Suffragette // Sarah Gavron

Essere donna, una condizione da sempre complicata, quasi insostenibile nell’Inghilterra (ma non solo) del 1912, anno in cui è ambientata la pellicola firmata da Sarah Gavron.

Maud Watts (interpretata da un’intensa e luminosa Carey Mulligan), di anni 24, la maggior parte vissuti come muta testimone di soprusi ed ingiustizie, che animano la lavanderia dove lavora e dove è praticamente nata, prende improvvisamente coscienza,che forse un’altra vita è possibile, in un mondo dominato dall’assurda logica maschilista, che relega le donne ai margini della società, privandole dei loro diritti e annientando a poco a poco la loro dignità.

Da questo presupposto, nasce Suffragette, film non perfetto, a tratti schematico, ma che rappresenta un importante documento su una pagina di storia in parte conosciuta, ma poco approfondita che non rende giustizia a tutte quelle donne che hanno sacrificato parte della loro vita per vedersi finalmente “riconosciute”. Suffragette è un termine generalmente usato per identificare un gruppo di donne, dell’alta borghesia inglese, che operavano in loro difesa, per far valere i diritti, in particolare quello del voto.

Si è sempre parlato troppo poco però di tutte quelle donne, che le lotte non solo le proclamavano, ma le combattevano in prima persona. Anche se la figura ispiratrice del movimento resta Emmeline Pakhurst, indomita signora alto borghese, è grazie alla determinazione e al coraggio di tutte le proletarie, che tra arresti, scioperi della fame e privazioni affettive, hanno portato avanti la loro causa, riuscendo ad ottenere risultati impensabili.

Il film si concentra sulla figura di Maud, dapprima diffidente e dubbiosa nei confronti delle future compagne di battaglia, ma poi tra le principali artefici del movimento. La presa di coscienza della sua posizione, che corrisponde poi al cambiamento interiore che determinerà le sue azioni, nasce nel momento in cui decide di guardare in faccia la realtà e affrontarla come incita la Pakhurst con azione e sacrificio, anche se a volte tutto questo poteva significare mettere a rischio la propria vita. Come dimostra il sacrificio estremo di Emily Davinson, e senza il quale non sarebbe avvenuta la svolta che poi avrebbe portato le donne  a votare nel 1928.

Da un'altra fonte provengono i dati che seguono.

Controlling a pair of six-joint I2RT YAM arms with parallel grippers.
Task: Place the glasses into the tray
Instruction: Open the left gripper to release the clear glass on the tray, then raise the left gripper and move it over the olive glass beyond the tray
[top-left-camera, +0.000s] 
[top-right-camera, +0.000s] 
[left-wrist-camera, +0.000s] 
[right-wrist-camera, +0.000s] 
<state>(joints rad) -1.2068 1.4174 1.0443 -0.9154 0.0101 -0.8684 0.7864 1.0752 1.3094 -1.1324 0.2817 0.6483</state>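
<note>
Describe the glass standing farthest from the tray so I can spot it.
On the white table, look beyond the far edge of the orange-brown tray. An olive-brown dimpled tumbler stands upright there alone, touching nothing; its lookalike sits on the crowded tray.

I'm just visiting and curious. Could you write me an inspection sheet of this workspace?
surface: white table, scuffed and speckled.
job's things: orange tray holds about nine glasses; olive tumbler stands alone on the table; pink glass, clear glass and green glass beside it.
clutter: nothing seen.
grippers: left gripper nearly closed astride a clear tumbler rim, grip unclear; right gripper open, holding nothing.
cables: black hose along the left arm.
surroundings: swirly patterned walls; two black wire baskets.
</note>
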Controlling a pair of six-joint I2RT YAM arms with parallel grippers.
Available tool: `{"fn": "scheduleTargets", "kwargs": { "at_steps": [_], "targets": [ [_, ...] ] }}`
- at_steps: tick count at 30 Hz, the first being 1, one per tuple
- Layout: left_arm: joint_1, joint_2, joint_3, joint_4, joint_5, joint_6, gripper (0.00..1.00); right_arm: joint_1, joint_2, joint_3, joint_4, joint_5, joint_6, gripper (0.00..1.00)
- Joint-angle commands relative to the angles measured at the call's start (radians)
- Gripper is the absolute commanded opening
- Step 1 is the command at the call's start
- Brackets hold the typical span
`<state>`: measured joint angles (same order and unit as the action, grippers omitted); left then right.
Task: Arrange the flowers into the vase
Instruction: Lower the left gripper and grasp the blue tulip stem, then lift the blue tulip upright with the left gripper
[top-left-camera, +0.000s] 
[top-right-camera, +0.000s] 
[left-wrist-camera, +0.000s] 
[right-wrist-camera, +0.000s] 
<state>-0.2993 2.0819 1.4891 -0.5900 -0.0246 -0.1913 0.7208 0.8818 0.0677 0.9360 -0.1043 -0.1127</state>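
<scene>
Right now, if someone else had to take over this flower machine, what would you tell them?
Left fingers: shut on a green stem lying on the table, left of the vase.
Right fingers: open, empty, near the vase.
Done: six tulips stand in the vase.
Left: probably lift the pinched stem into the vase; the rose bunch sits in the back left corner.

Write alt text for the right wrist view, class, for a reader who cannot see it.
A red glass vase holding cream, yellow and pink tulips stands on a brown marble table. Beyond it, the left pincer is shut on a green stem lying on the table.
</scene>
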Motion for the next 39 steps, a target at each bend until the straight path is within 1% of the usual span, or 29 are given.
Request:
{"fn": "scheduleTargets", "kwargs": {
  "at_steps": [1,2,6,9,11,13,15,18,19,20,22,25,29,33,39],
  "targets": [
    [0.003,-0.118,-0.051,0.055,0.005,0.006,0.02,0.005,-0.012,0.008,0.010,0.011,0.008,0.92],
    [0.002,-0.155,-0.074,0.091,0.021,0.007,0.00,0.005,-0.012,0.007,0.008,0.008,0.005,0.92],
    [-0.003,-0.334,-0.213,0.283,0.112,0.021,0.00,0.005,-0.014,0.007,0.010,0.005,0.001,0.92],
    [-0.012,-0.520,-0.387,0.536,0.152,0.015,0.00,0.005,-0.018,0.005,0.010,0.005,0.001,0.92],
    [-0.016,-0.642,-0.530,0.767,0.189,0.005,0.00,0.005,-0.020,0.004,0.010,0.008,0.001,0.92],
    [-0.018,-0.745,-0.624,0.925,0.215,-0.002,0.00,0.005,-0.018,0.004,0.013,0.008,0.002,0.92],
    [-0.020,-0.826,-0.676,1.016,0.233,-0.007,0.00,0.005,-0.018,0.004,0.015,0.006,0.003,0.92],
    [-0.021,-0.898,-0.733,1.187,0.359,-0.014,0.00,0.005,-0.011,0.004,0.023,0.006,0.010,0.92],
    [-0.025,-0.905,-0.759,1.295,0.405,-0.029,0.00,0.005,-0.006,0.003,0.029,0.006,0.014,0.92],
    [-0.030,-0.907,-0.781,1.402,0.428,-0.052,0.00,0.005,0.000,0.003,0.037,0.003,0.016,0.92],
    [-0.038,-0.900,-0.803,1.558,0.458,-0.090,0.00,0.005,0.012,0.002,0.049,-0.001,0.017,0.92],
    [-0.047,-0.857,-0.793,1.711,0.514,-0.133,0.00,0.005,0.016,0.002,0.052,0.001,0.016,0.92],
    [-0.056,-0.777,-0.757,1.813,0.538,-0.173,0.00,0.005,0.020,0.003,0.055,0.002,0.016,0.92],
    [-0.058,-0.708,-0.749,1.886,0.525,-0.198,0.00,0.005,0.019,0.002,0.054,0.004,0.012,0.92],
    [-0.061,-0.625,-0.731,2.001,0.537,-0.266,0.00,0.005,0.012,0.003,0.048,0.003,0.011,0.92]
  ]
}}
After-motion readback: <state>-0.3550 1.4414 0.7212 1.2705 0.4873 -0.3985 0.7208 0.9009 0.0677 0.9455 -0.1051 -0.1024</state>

Questo è quanto accadde nel Regno Unito, perchè come mostrano le didascalie finali, In Italia si arrivò a questo importante cambiamento solo nel 1946 e nella civilissima Svizzera nel 1971. Senza contare che in Arabia Saudita, nel 2015, le donne non possono ancora esercitare questo diritto e le loro speranze restano appese ad una promessa che chissà quando sarà mantenuta. La strada, purtroppo, ci appare ancora piuttosto lunga.